→ **Activity**
Whatever pictures appear, omit them, and repeat the data below exactly.
>>>>>
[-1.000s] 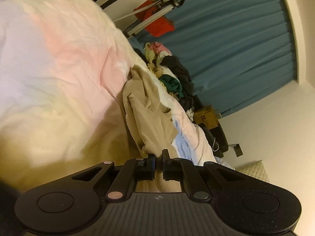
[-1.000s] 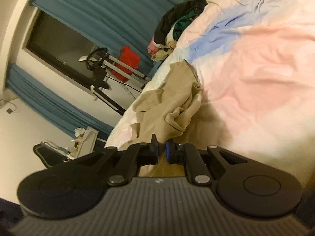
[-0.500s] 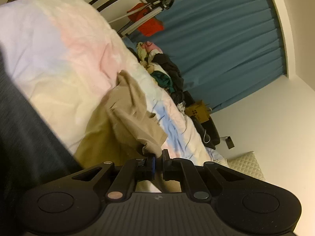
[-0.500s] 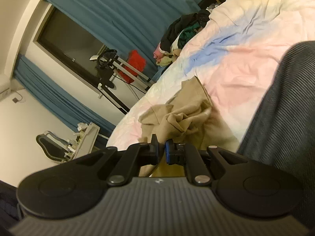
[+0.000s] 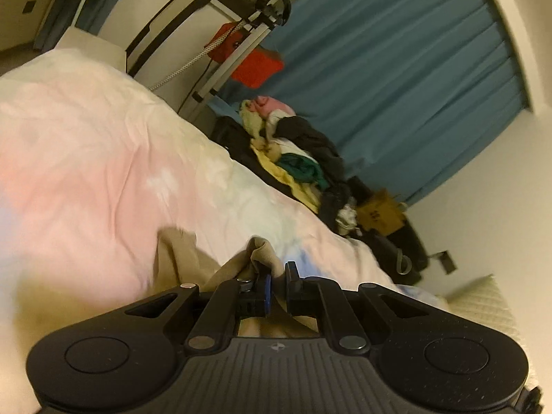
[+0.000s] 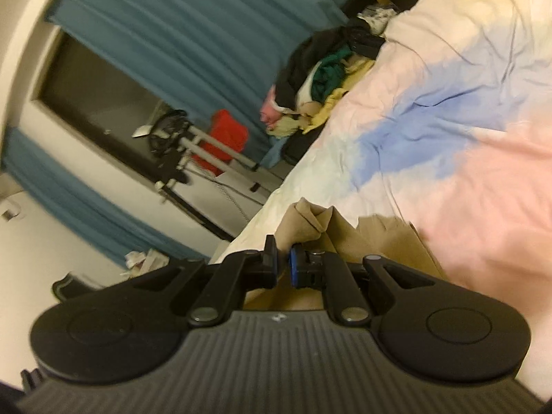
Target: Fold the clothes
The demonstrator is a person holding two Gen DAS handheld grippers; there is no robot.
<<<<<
→ **Solved problem**
[-1.000s] 
[-1.000s] 
[-0.500s] 
[-0.500s] 
[+0.000s] 
[+0.000s] 
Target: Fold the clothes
The demonstrator is a person holding two Gen DAS handheld grippers; there is no robot.

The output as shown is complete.